* REQUIRED WORK:
Starting at the line that contains "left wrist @", reproduce only the lines through the end of the data, exactly, including both the first and the last; skip the pictures.

____________

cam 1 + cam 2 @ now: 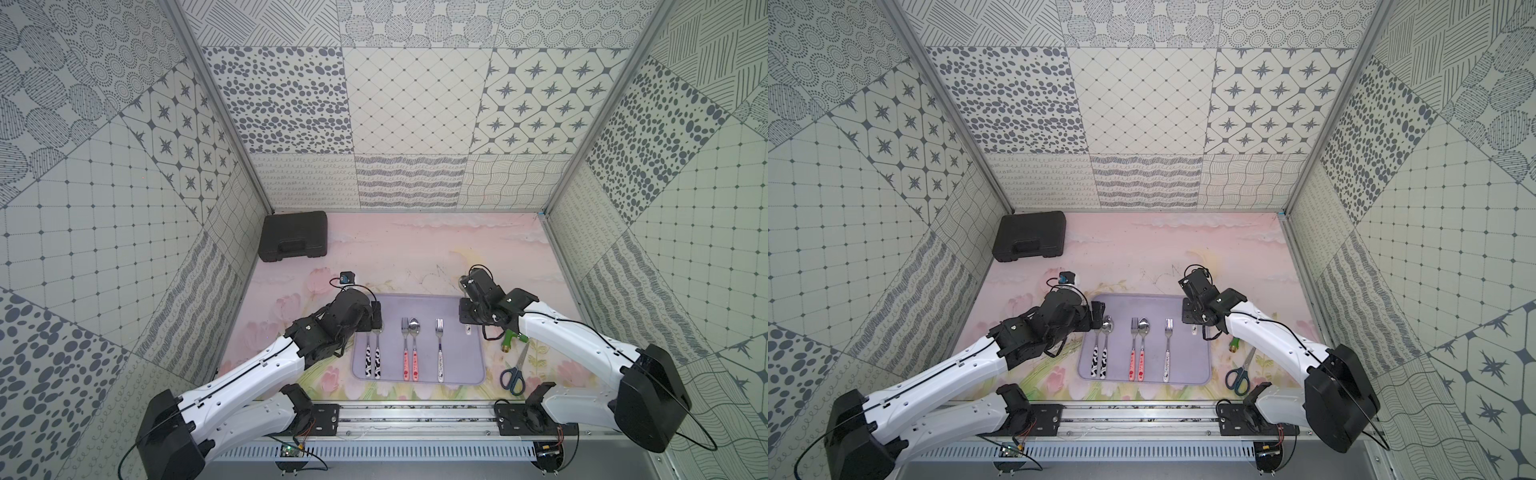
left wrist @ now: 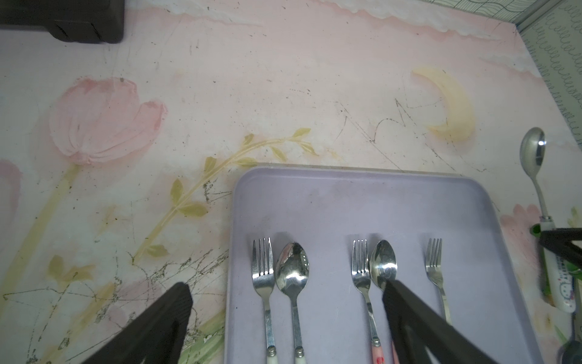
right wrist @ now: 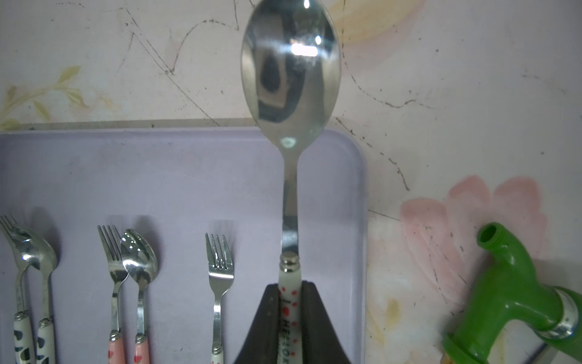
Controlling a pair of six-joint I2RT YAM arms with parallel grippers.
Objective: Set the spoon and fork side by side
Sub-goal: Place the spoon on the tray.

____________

* SOLUTION:
left wrist @ now: 
right wrist @ now: 
Controlling a pair of six-joint I2RT YAM arms with parallel grippers.
Objective: Set the spoon and fork side by side
Sub-goal: Place the spoon on the tray.

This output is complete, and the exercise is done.